Files, Files, Files

Sometimes it feels like the world is a small place, and sometimes it feels like we live in different universes. Sometimes it might just mean that most people really don’t know what they’re even talking about.

It is good that you first read or skim the article linked in the tweet if you have not. It won’t make a lot of sense until you do. In short, it’s about how college professors are now unable to explain to freshmen students on how to open files, because a lot of younger folks never really had to learn it.

This is the kind of content that is perfect for trolling, personally, because some people feel strongly about tree-based filesystem designs, for reasons that has to do with a serious answer I’ll provide to why it’s even happening in the first place. But that’s like having emotional attachment to, say, a mesh based gutter guard versus a flow based gutter guard just because at some point you had to hire someone to put it up on your house. It makes sense if you are also a gutter technician or a home improvement pro of some kind, but random professors who are just trying to get spreadsheets opened?

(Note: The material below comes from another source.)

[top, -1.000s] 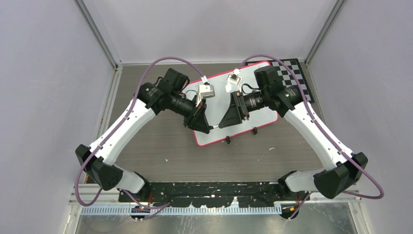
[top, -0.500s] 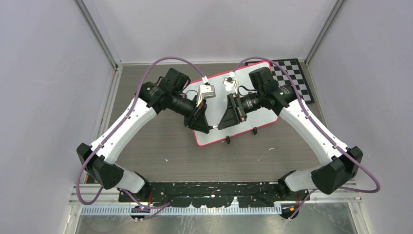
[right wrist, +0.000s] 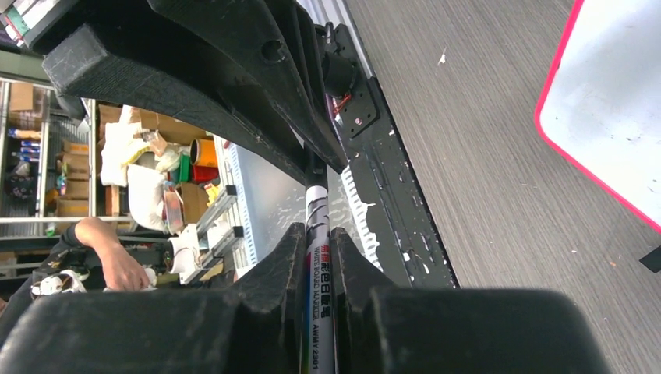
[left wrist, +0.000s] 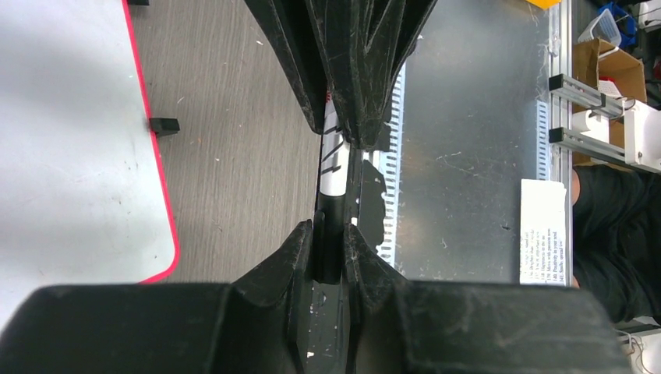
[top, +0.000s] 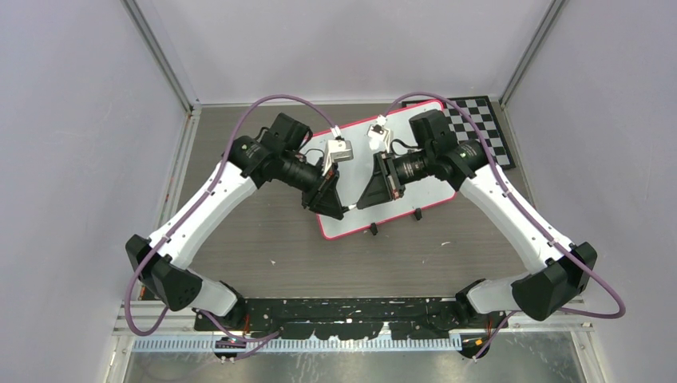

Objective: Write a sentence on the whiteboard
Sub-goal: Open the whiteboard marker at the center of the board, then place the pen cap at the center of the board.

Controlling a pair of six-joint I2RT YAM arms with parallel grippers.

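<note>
The whiteboard (top: 423, 187), white with a pink-red rim, lies at an angle on the table behind both grippers. A whiteboard marker (top: 350, 210) hangs level above the board's near left corner, held from both ends. My left gripper (left wrist: 331, 241) is shut on the marker's black cap end (left wrist: 330, 234). My right gripper (right wrist: 316, 249) is shut on its white printed barrel (right wrist: 316, 222). The two grippers (top: 339, 209) (top: 361, 206) face each other tip to tip. The sentence is out of view; the board surface that shows (left wrist: 70, 140) (right wrist: 616, 101) is plain white.
A black-and-white checkerboard (top: 479, 120) lies at the back right, partly under the whiteboard. Two small black clips (top: 373, 229) (top: 417, 214) sit on the board's near edge. The black base rail (top: 351, 307) runs along the table's near edge, and grey walls close in the sides and back.
My right gripper has slid a little left toward the left gripper and shut on the marker's barrel. The left arm has not moved and has kept its grip.
</note>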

So yes, I think it’s because software tools have changed over the decades, and middle and high school curriculums have also changed to keep up. Thus tossing the filesystem out. In my experience you learn this kind of “hard” UX experiences in school–along with QWERTY typing and using a spreadsheet. Blaming it on new tech advances is fine too, but that’s like complaining about Java garbage collection taking away programmers who are skilled in indexing memory manually. Not having to manually assign memory has its pros that translate to, well, now most things are done this way for various reasons.

It’s just to say some college professors are still running C on their grey matter and are now complaining about node.js running somewhere else. Do you, too, prefer to allocate memory manually? In short, this is the “we don’t care about punch cards anymore” argument.

There is another take. The file system tree and concept of files and folders, or that I may have 100s of icons on my desktop, are what forms the basis of etiquette, but they aren’t actual etiquette. You can complain about my work desk being a mess, but who cares if my Desktop folder has so many things in it? The whole notion of data and files in folders is, at some level, a thing in computer science and engineering, about an abstract concept on how to index data. How is this at all a concern about what people know? Are you suppose to be upset if people don’t analyze their tables in Oracle DB? No? Maybe you should join these boomers and ensure the fastest performance? LOL.

Which is just to say this is perfect trolling fodder–mostly white, out of touch old people complaining about kids for no reason? Sure, complain about how Apple and Google made us dumb. Because it’s at least something that boomers can do that we don’t have to worry about.

PS. This confluence of boomers realizing what has been happening to children is probably equally eloquently put by this series of insurance commercials. Same energy, basically.